Now that we’ve built the sensor for our Raspberry Pi-based oil tank monitor, it’s time to build the interface and integrate the Pi hardware.
Proof-of-concept interface circuit on solderless breadboard, attached to a Raspberry Pi Model B+.
The interface is pretty simple. For the I2C bus, it’s pretty much just wiring jumpers to terminal blocks. For the Ping))) sensor, there’s a bidirectional voltage divider to adapt the Ping)))’s 5-volt interface to the Pi’s 3.3-volt logic. (This board was a lot more complex when I was playing with the I2C bus extender!)
Circuit schematic—click to enlarge.
Parts
- J1: Six-pin male header. I chose a right-angle header.
- J2–J4: Two-position screw terminal.
- C1: 100nF ceramic capacitor (noise filter).
- R1: 330-ohm 1/4-watt resistor
- R2: 1.8k-ohm 1/4-watt resistor
- R3: 3.3k-ohm 1/4-watt resistor
- D1: 1N5226B 3.3-volt Zener diode
- D2: 1N6263 Schottky diode
Except for the headers and terminals, I got these parts out of the following parts kits available on Amazon. They’re nice kits if you need an assortment of standard parts:
- JoeKnows Electronics 1/4W 86 Value 860 Piece Resistor Kit
- JoeKnows Electronics 33 Value 645 Piece Capacitor Kit
- JoeKnows Electronics Semiconductor Kit (320 Transistors & Diodes)
Assembly
After testing the circuit on solderless breadboard, I wired it down onto a SparkFun Solder-able Breadboard. These neat little boards have internal traces that match solderless breadboard, making it easy to transfer designs over.
The completed circuit on solder-able breadboard, with the sensor wires and jumpers attached.
The back side of the breadboard. Note jumper routed on back to avoid blocking the header pins.
I used a spare length of Cat3 wire to make the jumper connections. I was careful to match the wire colors to the colors used on the sensor lead; this makes it easy to match up which wire goes to which terminal.
A set of female-female jumpers is used to connect the board to the Raspberry Pi’s GPIO connector. Any GPIO pin can be used for the Ping))) sensor, but I chose GPIO 4 to keep everything close together.

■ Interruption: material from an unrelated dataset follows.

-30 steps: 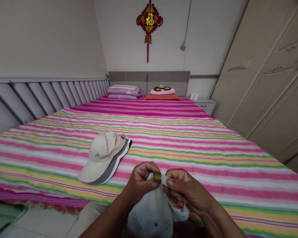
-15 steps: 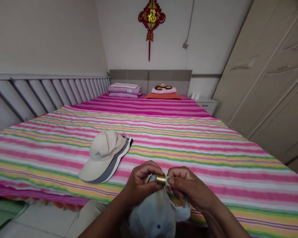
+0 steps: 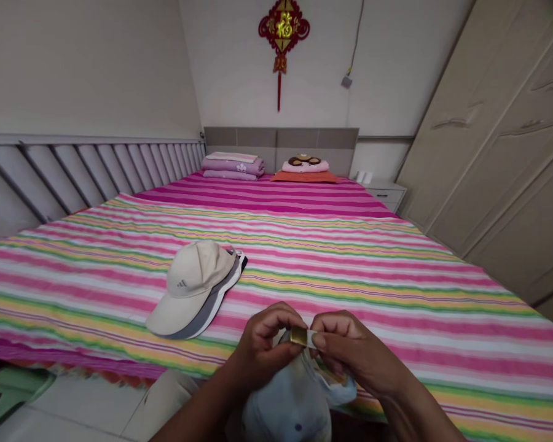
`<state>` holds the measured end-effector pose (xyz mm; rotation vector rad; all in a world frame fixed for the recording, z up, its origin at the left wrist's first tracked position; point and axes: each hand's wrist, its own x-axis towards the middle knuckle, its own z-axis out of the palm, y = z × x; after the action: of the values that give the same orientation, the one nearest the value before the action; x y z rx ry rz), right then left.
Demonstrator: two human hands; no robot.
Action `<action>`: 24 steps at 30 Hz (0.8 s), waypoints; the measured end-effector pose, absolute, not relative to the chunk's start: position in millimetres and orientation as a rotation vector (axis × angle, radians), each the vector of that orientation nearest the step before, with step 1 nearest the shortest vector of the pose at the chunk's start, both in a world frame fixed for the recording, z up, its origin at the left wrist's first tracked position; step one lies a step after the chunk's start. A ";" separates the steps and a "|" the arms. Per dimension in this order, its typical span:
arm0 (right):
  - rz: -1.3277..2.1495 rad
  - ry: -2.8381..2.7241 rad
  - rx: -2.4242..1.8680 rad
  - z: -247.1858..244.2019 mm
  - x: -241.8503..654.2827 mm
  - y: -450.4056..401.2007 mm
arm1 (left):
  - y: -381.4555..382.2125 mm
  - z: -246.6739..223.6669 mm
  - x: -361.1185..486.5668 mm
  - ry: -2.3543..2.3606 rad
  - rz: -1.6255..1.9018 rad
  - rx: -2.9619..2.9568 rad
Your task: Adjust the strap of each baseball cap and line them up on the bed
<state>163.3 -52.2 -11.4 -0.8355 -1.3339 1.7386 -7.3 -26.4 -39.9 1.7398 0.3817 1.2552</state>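
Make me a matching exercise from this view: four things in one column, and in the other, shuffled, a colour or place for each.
Things
1. buckle
2. strap end
3. beige cap
4. stool

Colours and places
A. on top of the other caps
B. pinched by the right hand
C. green, at the lower left of the view
D. gold-coloured, at the fingertips of the left hand

Right pairs: 1-D, 2-B, 3-A, 4-C
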 end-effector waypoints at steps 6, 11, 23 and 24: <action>1.752 -1.272 -0.848 -12.8 160.8 -55.1 | -28.5 -46.3 -3.8 0.435 1.285 1.668; 1.823 -1.193 -0.828 -20.2 158.2 -53.7 | -26.1 -47.3 -6.8 0.447 1.477 2.045; 1.831 -1.068 -0.781 -21.0 152.7 -53.4 | -31.6 -43.7 -6.2 0.455 1.258 1.588; 1.839 -1.058 -0.774 -21.8 152.1 -53.5 | -32.1 -43.2 -5.9 0.458 1.258 1.596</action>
<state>152.1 -53.5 -21.8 -0.7742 -1.0582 1.8387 -5.9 -32.1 -43.2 1.5961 0.4577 1.2578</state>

In the picture above, the jumpers connect to the following pins, in order of appearance:
- RED: Pin 4 “+5V”
- BLACK: Pin 6 “Ground”
- BLUE: Pin 1 “+3.3V”
- YELLOW: Pin 3 “SDA”
- GREEN: Pin 5 “SCL”
- BLUE: Pin 7 “GPIO 4”
I also connected a PL2303HX USB to TTL UART serial adapter cable to the Pi, for use as a console. The PL2303HX is cheap, so I’ll just leave it attached for convenience. It attaches as follows:
- WHITE: Pin 8 “UART TXD”
- GREEN: Pin 10 “UART RXD”
- BLACK: Pin 14 “Ground”
- RED: Wrap in electrical tape and zip-tie out of the way. This cable supplies +5V from the USB connection when the cable is plugged in; it’s of no use here.
Interface board and USB cable attachments to the Raspberry Pi’s GPIO header.
For Internet connectivity, I added a Linksys USB10T Ethernet adapter I had sitting around. This interface is only 10Mbps, but that’s plenty for this use. The USB10T uses the Pegasus chipset and is supported out of the box by Raspbian Linux. Because my oil tank is a short distance from my home’s central Ethernet switch, it made sense to use the wired hardware. You could use a WiFi adapter, or use a Raspberry Pi B+ board with built-in Ethernet.
To hold all this stuff, I found an old electrical time switch with a mechanical clock movement inside. The clock movement popped right out, giving me a nice metal case with pre-drilled holes and wall-mounting brackets. I drilled a few holes and secured the boards with appropriate screws, nuts, and nylon standoffs. (I carefully used M3 screws, but it was a tight fit for the Pi. You should use M2 screws and standoffs.)
The Pi, interface board, USB cable, and USB Ethernet adapter in the repurposed time-switch case.
The Pi is mounted on two sets of 6mm standoffs to provide extra clearance for the USB cable over the interface board. The network adapter is attached to the lid of the case using a large piece of industrial-strength Velcro. I attached a three-foot Ethernet cable to the adapter and threaded it through the case, attaching a zip-tie to keep it from being pulled out too far. I will run an Ethernet jack next to the unit. In the meantime, an 8P8C modular coupler lets it attach to a longer Ethernet cable. The USB power cord and sensor cable are held in place by the standard electrical clamp.
The completed hardware, installed on the (cobweb-covered) wall near the oil tank with the sensor in place and attached.